Le documentaire a été suivi d’un pseudo débat où Isabelle Saporta en bonne disciple de Jean-Jacques Bourdin était gonflée à bloc et sur préparée : elle a passé son temps à hurler sur Jacques Dupont du Point, venu selon elle « défendre l’honneur de ses copains Moueix » (!) et sur Bernard Farges, président du CIVB, accusé de tous les maux dont celui d’abandonner les vignerons de sa filière aux seuls Grands Crus. Ce dernier, mal à l’aise  face à cette furie, a tenté comme à son habitude avec courage mais trop peu d’arguments.

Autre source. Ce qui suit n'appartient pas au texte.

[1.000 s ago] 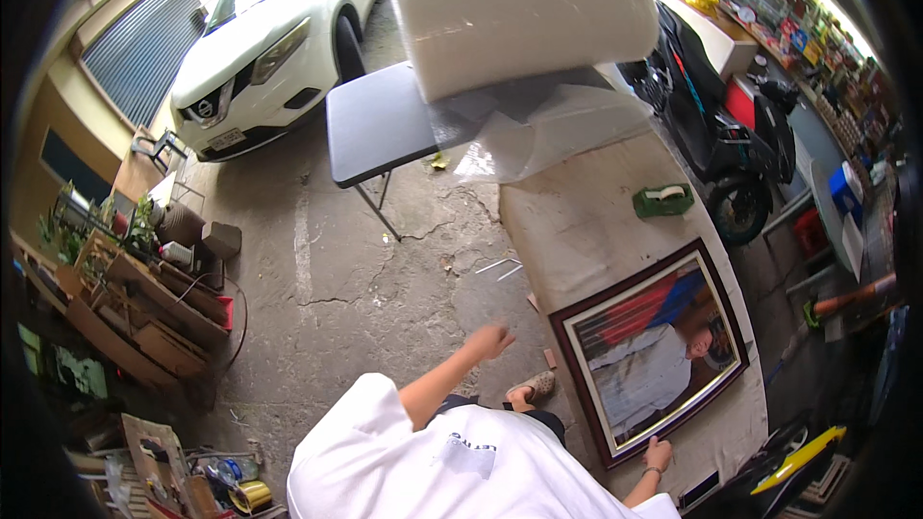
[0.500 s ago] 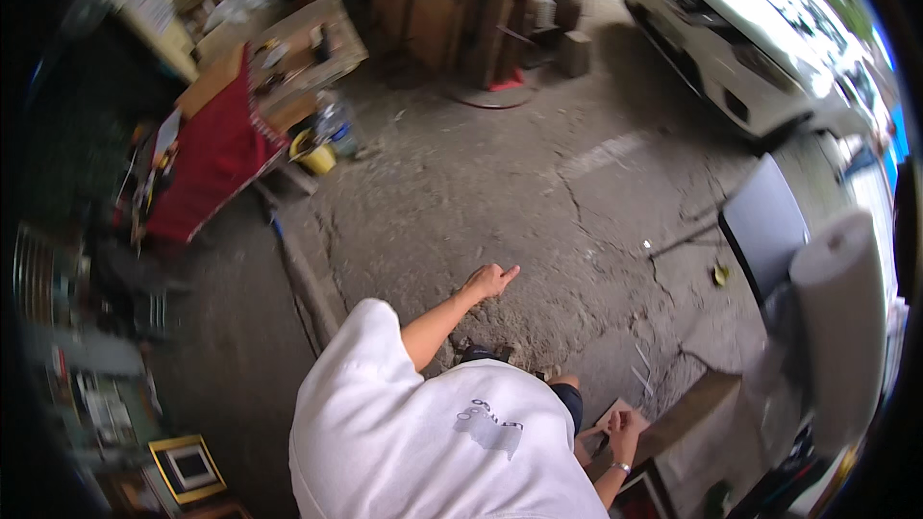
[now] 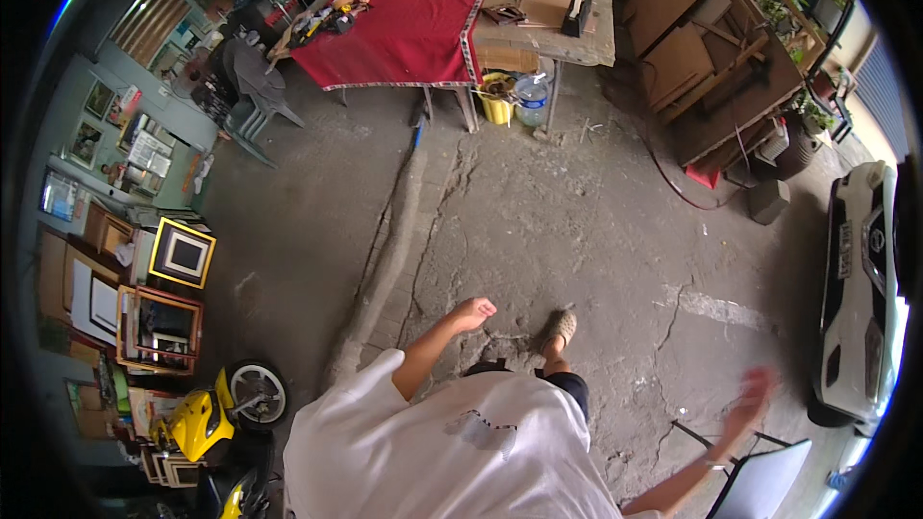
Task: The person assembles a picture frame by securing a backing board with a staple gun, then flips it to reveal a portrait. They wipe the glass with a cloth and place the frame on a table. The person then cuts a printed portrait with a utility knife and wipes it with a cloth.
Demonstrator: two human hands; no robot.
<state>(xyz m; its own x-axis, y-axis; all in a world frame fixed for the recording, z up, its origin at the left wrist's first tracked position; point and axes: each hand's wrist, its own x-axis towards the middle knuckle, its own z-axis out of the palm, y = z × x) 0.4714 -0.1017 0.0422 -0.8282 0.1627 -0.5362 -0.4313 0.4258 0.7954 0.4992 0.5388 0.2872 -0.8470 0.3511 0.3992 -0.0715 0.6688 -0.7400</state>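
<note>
My left hand (image 3: 473, 313) is held out over the concrete floor, its fingers curled in with nothing visible in them. Out to the right, my right hand (image 3: 755, 399) is smeared by motion, so its fingers cannot be read. It hangs above the floor near a pale panel on thin dark legs (image 3: 764, 481); no contact shows. Below and between the hands, one foot in a beige clog (image 3: 561, 329) stands forward. Ahead is a work table with a red cloth (image 3: 404, 38), and on its bare wooden part lie a black box-like thing (image 3: 576, 15) and dark frame pieces (image 3: 505, 14).
A yellow bucket (image 3: 497, 111) and a water jug (image 3: 531, 101) stand beneath the table. Brown boards (image 3: 687, 62) lean at the far right, beyond a grey block (image 3: 768, 202). A white car (image 3: 856, 298) is at right. Picture frames (image 3: 159, 327) and a yellow motorcycle (image 3: 202, 423) line the left.
My view has swung right and moved toward the table. My left hand's extended finger has curled in. My right hand has left the boards beside me and swung outward. The clog has come into view.
</note>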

Cliquez ici pour (re)voir le documentaire.

4 comments

  1. Olivier Metzinger dit :

    Bonjour,
    Je suis plutôt déçu, ce reportage qui explique que les grands crus c’est indécent… spéculation foncière et tout le reste, n’a pas montré un seul petit vigneron pour pouvoir comparer concrètement (si, si, il en reste encore des vrais à 1200 euro du Tx).
    Ce film qui explique que ces grands crus monopolisent tout, se fait fagocité en ne montrant qu’eux!!!
    Oui, j’oubliai distraitement qu’ils sont vendeur… pas nous (le luxe fait réver, c’est le fond de commerce d’une certaine presse).
    Certaines questions méritent d’être posé, mais franchement les amalgames sont affligeant.
    Je veux bien essayer la viticulture qu’elle nous vante mais à combien il faut vendre la bouteille pour s’en sortir? 15, 20 euro (c’est trop cher pour moi).

    Olivier

  2. Frédérique dit :

    Bonjour , encore une fois un reportage qui n’est pas du côté des vignerons bordelais. Le problème c’est qu’en voyant un reportage comme celui-ci, les personnes ne connaissant pas notre milieu vont se poser des questions. Je n’ai pas tout regardé et vu l’inquiétude de certains vignerons , j’ai bien fait.

  3. Philippe dit :

    Reportage qui une fois de plus montre le vignoble bordelais sous des aspects peu représentatifs. Le vignoble bordelais serait-il devenu le symbole de la pollution par pesticides? Aucune image aucun commentaire de tous ces vignerons bordelais qui, s’ils ne sont pas des locomotives, travaillent fort bien et h ils sont majoritaires dans ce cas. Au lieu de focaliser sur des crus qu’elle n’a cessé de critiquer, Isabelle Saporta en bon journaliste aurait dû « creuser » un peu plus son reportage.
    Quant au débat, pour une journaliste on peut mieux faire. Elle devrait s’inspirait des disciplines « zen » des Chinois l’auditoire y gagnerait dans la compréhension.
    Il est guère plus agréable d’entendre des œnologues reconnus critiquer des investisseurs alors que ce sont ces derniers qui leur permettent de vivre confortablement notamment lorsqu’ils sont invités (et rémunérés).
    Je passerai sous silence les responsables de grands crus dont l’image ressemble plus à la caricature qu’aux businessmen qu’ils veulent représenter.
    Reportage décevant, acteurs mal ciblés, une totale erreur de casting. C’est dommage car il y avait matière à présenter un reportage intéressant avec de belles images.
    Isabelle Saporta peut me contacter à l’adresse suivante: gaetan.nepveu@gmail;fr

  4. FREDERIC dit :

    J’ai moi aussi regardé vino rolland business.A part l’argent des grands crus vomis un petit peu partout; hubert de bouard pathétique de couardise et d’hypocrisie (pourtant il a vu Dieu et 007), Roland(omniprésent); Parker et autres vendus à la finance viticole, que retenons Nous?
    Pas grand chose!Rien sur les petits viticulteurs d’en bas…les sans dents!ils vont pouvoir crever tranquille. La guerre aux pesticides ? C est dans le collimateur.La réglementation sur ce sujet va devenir drastique et ne laissera sans doute aucunes chances aux plus petits d’entre nous,et ce n’est pas l’interprofession qui y changera quelque chose.ça se saurait…Soyons surs qu’un nouveau cahier des charges sera crée par nos belles ODG
    Au moment ou ce reportage passe à la télé,le tonneau de bdx rouge continue de descendre sans que les viticulteurs en aient une quelconque maitrise à moins que la 10° fortune de France (et habitant en Suisse) n’y soit pour quelque chose…mais non…mon imagination me joue des tours!

    Et pour paraphraser le regretté Coluche  » ils vont être contents les petits viticulteurs d’apprendre qu’ils habitent dans une région de riches grands crus’

    Partons donc nous mêmes vendre nos vins Bon courage et bonnes vendanges à tous!